From: "Michael S. Tsirkin" <mst@redhat.com>
To: Vitaly Kuznetsov <vkuznets@redhat.com>
Cc: kvm@vger.kernel.org, Paolo Bonzini <pbonzini@redhat.com>,
Sean Christopherson <sean.j.christopherson@intel.com>,
Wanpeng Li <wanpengli@tencent.com>,
Jim Mattson <jmattson@google.com>, Peter Xu <peterx@redhat.com>,
Julia Suvorova <jsuvorov@redhat.com>,
Andy Lutomirski <luto@kernel.org>,
linux-kernel@vger.kernel.org
Subject: Re: [PATCH 0/3] KVM: x86: KVM_MEM_PCI_HOLE memory
Date: Thu, 6 Aug 2020 05:53:18 -0400 [thread overview]
Message-ID: <20200806055008-mutt-send-email-mst@kernel.org> (raw)

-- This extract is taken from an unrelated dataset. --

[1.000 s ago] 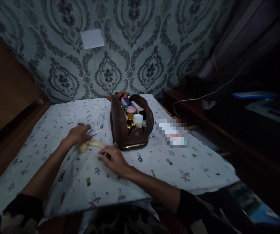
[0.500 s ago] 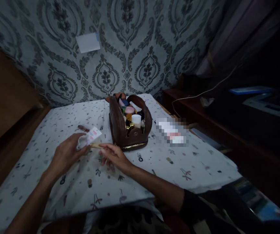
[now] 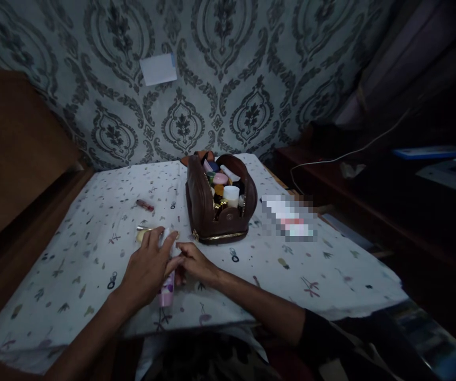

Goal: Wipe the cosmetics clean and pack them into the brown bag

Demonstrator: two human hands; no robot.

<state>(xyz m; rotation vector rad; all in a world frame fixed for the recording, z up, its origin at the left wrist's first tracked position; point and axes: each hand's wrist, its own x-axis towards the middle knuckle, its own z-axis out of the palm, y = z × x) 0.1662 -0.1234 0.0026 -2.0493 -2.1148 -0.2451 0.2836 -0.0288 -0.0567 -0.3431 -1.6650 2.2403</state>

In-Reply-To: <873650p1vo.fsf@vitty.brq.redhat.com>
On Thu, Aug 06, 2020 at 11:19:55AM +0200, Vitaly Kuznetsov wrote:
> "Michael S. Tsirkin" <mst@redhat.com> writes:
>
> > On Tue, Jul 28, 2020 at 04:37:38PM +0200, Vitaly Kuznetsov wrote:
> >> This is a continuation of "[PATCH RFC 0/5] KVM: x86: KVM_MEM_ALLONES
> >> memory" work:
> >> https://lore.kernel.org/kvm/20200514180540.52407-1-vkuznets@redhat.com/
> >> and pairs with Julia's "x86/PCI: Use MMCONFIG by default for KVM guests":
> >> https://lore.kernel.org/linux-pci/20200722001513.298315-1-jusual@redhat.com/
> >>
> >> PCIe config space can (depending on the configuration) be quite big but
> >> usually is sparsely populated. Guest may scan it by accessing individual
> >> device's page which, when device is missing, is supposed to have 'pci
> >> hole' semantics: reads return '0xff' and writes get discarded.
> >>
> >> When testing Linux kernel boot with QEMU q35 VM and direct kernel boot
> >> I observed 8193 accesses to PCI hole memory. When such exit is handled
> >> in KVM without exiting to userspace, it takes roughly 0.000001 sec.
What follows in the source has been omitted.